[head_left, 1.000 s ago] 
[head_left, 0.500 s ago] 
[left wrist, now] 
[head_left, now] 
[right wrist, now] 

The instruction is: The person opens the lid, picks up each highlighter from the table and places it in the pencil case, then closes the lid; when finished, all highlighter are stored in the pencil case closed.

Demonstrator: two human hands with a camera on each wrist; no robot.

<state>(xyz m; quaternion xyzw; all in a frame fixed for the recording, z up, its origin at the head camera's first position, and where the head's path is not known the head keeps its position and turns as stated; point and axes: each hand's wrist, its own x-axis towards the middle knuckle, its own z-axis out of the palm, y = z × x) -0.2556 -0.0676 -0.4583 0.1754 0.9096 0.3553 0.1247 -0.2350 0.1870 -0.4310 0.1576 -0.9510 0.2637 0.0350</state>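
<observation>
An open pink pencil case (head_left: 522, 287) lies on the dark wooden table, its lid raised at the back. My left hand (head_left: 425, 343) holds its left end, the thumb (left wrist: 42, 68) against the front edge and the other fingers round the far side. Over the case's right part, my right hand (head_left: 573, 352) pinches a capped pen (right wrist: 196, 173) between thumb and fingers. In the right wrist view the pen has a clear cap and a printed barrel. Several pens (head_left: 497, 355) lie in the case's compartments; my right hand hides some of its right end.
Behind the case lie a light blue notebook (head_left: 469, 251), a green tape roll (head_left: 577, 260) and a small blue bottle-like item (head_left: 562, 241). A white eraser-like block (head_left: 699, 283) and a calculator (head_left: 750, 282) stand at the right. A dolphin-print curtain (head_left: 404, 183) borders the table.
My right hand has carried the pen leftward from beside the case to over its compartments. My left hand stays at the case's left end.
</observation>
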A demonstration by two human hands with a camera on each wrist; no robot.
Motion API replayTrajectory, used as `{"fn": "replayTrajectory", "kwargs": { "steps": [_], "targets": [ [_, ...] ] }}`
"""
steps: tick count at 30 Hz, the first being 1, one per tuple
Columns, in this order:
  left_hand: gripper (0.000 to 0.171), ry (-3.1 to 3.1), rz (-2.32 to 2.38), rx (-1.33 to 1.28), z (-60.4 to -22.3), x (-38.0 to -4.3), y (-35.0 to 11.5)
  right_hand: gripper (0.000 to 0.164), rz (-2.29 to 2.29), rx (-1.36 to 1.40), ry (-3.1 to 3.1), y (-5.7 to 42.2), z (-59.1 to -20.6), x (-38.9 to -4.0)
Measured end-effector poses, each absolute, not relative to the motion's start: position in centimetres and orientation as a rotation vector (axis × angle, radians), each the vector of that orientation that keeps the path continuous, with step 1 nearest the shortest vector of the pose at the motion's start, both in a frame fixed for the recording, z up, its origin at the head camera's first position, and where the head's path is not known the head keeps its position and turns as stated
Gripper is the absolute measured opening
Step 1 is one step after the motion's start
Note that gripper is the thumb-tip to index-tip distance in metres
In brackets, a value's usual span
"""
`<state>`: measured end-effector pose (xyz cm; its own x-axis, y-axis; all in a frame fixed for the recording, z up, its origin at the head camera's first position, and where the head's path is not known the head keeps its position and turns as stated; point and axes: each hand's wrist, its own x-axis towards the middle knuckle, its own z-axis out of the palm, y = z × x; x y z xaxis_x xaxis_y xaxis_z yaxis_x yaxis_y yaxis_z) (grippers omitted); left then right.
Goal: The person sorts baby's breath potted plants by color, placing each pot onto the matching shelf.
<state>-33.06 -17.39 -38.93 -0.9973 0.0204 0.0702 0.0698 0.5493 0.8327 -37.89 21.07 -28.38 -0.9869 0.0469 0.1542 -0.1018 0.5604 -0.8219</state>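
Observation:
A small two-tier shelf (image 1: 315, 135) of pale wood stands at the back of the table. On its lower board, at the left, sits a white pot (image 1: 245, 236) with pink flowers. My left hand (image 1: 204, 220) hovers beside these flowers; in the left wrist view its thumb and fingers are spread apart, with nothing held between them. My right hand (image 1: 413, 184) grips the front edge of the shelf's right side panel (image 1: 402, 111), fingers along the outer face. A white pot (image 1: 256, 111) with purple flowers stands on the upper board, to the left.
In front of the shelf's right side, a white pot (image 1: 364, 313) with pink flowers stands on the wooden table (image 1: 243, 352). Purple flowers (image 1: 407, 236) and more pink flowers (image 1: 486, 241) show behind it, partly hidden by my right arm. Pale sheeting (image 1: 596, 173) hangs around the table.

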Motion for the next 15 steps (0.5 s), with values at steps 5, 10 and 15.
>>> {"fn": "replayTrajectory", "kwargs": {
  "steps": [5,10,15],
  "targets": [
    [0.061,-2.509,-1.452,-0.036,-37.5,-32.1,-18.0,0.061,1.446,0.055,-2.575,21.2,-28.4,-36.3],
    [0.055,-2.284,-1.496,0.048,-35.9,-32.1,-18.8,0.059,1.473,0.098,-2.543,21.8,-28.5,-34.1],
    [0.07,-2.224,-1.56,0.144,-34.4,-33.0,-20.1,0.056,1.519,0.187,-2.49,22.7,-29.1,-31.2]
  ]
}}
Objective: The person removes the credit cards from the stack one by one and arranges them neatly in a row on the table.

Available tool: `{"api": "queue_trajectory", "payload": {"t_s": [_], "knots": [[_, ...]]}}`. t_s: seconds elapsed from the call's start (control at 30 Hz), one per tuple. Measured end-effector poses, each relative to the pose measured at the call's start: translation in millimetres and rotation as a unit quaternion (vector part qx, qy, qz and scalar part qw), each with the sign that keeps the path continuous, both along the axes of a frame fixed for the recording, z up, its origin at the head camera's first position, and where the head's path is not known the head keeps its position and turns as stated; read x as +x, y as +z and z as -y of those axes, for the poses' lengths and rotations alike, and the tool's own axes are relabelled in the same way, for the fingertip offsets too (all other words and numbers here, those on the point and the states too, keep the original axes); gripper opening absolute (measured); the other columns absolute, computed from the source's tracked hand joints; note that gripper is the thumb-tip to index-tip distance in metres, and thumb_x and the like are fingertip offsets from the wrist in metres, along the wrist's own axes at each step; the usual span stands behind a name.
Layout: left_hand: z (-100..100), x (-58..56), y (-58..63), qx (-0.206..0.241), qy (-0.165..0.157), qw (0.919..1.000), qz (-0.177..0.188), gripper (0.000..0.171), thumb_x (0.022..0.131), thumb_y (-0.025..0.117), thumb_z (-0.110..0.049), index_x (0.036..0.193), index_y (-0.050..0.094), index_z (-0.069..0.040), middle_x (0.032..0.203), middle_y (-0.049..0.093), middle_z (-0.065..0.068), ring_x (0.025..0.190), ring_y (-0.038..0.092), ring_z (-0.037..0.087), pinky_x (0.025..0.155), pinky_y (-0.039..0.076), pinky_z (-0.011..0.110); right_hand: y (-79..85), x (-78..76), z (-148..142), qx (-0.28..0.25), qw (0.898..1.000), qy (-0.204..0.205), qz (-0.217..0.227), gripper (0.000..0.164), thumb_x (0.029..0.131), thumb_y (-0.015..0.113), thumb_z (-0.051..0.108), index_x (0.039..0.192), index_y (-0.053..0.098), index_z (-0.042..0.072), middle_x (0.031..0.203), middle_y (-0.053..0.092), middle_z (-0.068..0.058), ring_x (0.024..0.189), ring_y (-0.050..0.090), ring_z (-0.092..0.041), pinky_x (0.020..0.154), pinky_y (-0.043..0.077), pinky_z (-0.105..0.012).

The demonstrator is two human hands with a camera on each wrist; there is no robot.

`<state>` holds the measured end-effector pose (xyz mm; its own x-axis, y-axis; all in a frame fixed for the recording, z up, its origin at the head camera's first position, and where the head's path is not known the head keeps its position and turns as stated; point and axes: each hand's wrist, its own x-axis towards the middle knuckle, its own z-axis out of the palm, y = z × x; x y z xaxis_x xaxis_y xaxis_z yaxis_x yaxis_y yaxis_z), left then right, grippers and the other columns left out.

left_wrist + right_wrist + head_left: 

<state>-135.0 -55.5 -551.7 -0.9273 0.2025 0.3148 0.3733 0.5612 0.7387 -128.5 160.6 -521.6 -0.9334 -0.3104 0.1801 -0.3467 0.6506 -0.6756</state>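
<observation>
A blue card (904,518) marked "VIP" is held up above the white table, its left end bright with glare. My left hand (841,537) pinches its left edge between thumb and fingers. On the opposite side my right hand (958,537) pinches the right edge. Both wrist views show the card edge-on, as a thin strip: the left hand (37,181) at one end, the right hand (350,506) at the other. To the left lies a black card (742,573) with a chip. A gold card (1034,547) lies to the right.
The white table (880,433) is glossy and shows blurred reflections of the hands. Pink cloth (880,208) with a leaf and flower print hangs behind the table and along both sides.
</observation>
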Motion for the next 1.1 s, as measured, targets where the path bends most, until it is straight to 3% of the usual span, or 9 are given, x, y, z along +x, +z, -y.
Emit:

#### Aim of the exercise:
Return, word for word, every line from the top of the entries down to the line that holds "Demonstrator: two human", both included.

#### Answer space:
[head_left, 1.000 s ago] 
[head_left, 0.500 s ago] 
[left wrist, now] 
[head_left, now] 
[right wrist, now] 

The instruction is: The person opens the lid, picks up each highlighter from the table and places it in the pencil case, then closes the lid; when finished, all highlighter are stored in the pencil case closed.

Demonstrator: two human hands with a camera on each wrist; no robot.

As written, the answer is complete.